* REQUIREMENT
Output every entry verbatim.

(Stored dataset items)

§

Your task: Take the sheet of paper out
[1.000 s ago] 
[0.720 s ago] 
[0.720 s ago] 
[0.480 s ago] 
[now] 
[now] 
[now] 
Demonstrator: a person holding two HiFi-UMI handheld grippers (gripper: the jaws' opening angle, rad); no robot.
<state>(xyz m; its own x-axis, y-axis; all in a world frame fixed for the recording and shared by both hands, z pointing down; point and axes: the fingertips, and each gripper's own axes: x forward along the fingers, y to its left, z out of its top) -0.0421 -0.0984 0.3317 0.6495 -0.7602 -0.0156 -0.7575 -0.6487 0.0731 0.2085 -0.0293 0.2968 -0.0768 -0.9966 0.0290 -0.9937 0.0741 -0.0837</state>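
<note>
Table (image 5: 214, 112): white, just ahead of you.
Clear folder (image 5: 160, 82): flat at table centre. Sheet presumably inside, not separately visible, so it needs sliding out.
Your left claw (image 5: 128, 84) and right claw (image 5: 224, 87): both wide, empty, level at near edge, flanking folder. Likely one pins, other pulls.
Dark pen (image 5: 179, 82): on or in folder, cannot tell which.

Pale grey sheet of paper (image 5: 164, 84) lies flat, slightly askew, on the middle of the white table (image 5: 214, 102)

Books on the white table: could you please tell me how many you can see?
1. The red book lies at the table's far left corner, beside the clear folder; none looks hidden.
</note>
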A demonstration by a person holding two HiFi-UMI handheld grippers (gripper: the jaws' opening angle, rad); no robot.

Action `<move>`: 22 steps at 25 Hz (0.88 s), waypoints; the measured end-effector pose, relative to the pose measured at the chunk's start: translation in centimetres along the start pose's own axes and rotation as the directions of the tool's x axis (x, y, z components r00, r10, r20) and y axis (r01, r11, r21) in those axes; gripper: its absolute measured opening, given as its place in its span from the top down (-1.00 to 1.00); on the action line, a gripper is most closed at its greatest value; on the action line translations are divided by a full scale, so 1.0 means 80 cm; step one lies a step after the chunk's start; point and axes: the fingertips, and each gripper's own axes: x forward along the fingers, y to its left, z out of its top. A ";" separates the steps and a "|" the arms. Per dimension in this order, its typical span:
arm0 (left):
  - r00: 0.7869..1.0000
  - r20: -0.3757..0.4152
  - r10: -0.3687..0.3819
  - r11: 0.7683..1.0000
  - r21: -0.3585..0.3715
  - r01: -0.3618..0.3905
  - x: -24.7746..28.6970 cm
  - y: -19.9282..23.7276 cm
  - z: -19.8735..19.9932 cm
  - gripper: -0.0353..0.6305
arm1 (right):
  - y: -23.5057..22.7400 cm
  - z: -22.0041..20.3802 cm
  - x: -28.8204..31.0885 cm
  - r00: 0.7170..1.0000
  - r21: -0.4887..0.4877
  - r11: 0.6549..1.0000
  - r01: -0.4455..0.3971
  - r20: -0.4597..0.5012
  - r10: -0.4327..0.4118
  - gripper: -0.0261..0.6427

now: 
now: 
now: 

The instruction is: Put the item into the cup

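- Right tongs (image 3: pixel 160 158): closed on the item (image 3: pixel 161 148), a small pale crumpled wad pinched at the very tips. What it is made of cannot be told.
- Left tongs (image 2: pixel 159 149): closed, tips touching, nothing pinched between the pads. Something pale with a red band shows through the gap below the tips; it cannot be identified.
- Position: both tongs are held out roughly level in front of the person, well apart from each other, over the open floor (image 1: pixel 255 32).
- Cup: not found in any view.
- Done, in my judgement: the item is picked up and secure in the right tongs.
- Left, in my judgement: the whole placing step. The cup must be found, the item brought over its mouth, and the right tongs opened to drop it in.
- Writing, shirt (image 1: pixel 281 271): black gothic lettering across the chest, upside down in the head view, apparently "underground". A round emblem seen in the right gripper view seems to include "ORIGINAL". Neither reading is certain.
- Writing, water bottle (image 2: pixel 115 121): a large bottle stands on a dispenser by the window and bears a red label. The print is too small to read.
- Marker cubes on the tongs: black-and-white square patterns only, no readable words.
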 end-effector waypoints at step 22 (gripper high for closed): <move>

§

* OUTPUT FOR THIS EXERCISE
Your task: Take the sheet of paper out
[1.000 s ago] 
[0.720 s ago] 
[0.720 s ago] 
[0.480 s ago] 
[now] 
[now] 
[now] 
Demonstrator: a person holding two HiFi-UMI handheld grippers (gripper: the jaws' opening angle, rad); no robot.
<state>(xyz m; its own x-axis, y-axis; all in a world frame fixed for the recording and shared by both hands, z pointing down; point and axes: the fingertips, and each gripper's own axes: x forward along the fingers, y to its left, z out of its top) -0.0421 -0.0984 0.3317 0.6495 -0.7602 -0.0156 -0.7575 -0.6487 0.0731 0.2085 -0.0293 0.2968 -0.0768 -0.9966 0.0290 -0.9937 0.0741 -0.0837</state>
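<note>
Table (image 5: 214, 112): white, just ahead of you.
Clear folder (image 5: 160, 82): flat at table centre. Sheet presumably inside, not separately visible, so it needs sliding out.
Your left claw (image 5: 128, 84) and right claw (image 5: 224, 87): both wide, empty, level at near edge, flanking folder. Likely one pins, other pulls.
Dark pen (image 5: 179, 82): on or in folder, cannot tell which.

Pale grey sheet of paper (image 5: 164, 84) lies flat, slightly askew, on the middle of the white table (image 5: 214, 102)

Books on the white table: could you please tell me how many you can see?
1. The red book lies at the table's far left corner, beside the clear folder; none looks hidden.
</note>
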A demonstration by a person holding two HiFi-UMI handheld grippers (gripper: the jaws' opening angle, rad); no robot.

Action `<move>`: 22 steps at 25 Hz (0.88 s), waypoints; the measured end-effector pose, relative to the pose measured at the chunk's start: translation in centimetres along the start pose's own axes and rotation as the directions of the tool's x axis (x, y, z components r00, r10, r20) and y axis (r01, r11, r21) in those axes; gripper: its absolute measured opening, given as its place in its span from the top down (-1.00 to 1.00); on the action line, a gripper is most closed at its greatest value; on the action line translations are divided by a full scale, so 1.0 means 80 cm; step one lies a step after the chunk's start; point and axes: the fingertips, and each gripper's own axes: x forward along the fingers, y to its left, z out of its top. A ";" separates the steps and a "|" the arms. Per dimension in this order, its typical span:
arm0 (left):
  - r00: 0.7869..1.0000
  - r20: -0.3757..0.4152
  - r10: -0.3687..0.3819
  - r11: 0.7683..1.0000
  - r21: -0.3585..0.3715
  - r01: -0.3618..0.3905
  - x: -24.7746..28.6970 cm
  - y: -19.9282..23.7276 cm
  - z: -19.8735..19.9932 cm
  - gripper: -0.0353..0.6305
arm1 (right):
  - y: -23.5057..22.7400 cm
  - z: -22.0041..20.3802 cm
  - x: -28.8204..31.0885 cm
  - r00: 0.7170..1.0000
  - r21: -0.4887..0.4877
  - r11: 0.6549..1.0000
  - r01: -0.4455..0.3971
  - r20: -0.4597..0.5012
  - r10: -0.4327..0.4118
  - gripper: -0.0261..0.6427

now: 
now: 
now: 

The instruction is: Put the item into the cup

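- Right tongs (image 3: pixel 160 158): closed on the item (image 3: pixel 161 148), a small pale crumpled wad pinched at the very tips. What it is made of cannot be told.
- Left tongs (image 2: pixel 159 149): closed, tips touching, nothing pinched between the pads. Something pale with a red band shows through the gap below the tips; it cannot be identified.
- Position: both tongs are held out roughly level in front of the person, well apart from each other, over the open floor (image 1: pixel 255 32).
- Cup: not found in any view.
- Done, in my judgement: the item is picked up and secure in the right tongs.
- Left, in my judgement: the whole placing step. The cup must be found, the item brought over its mouth, and the right tongs opened to drop it in.
- Writing, shirt (image 1: pixel 281 271): black gothic lettering across the chest, upside down in the head view, apparently "underground". A round emblem seen in the right gripper view seems to include "ORIGINAL". Neither reading is certain.
- Writing, water bottle (image 2: pixel 115 121): a large bottle stands on a dispenser by the window and bears a red label. The print is too small to read.
- Marker cubes on the tongs: black-and-white square patterns only, no readable words.
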 end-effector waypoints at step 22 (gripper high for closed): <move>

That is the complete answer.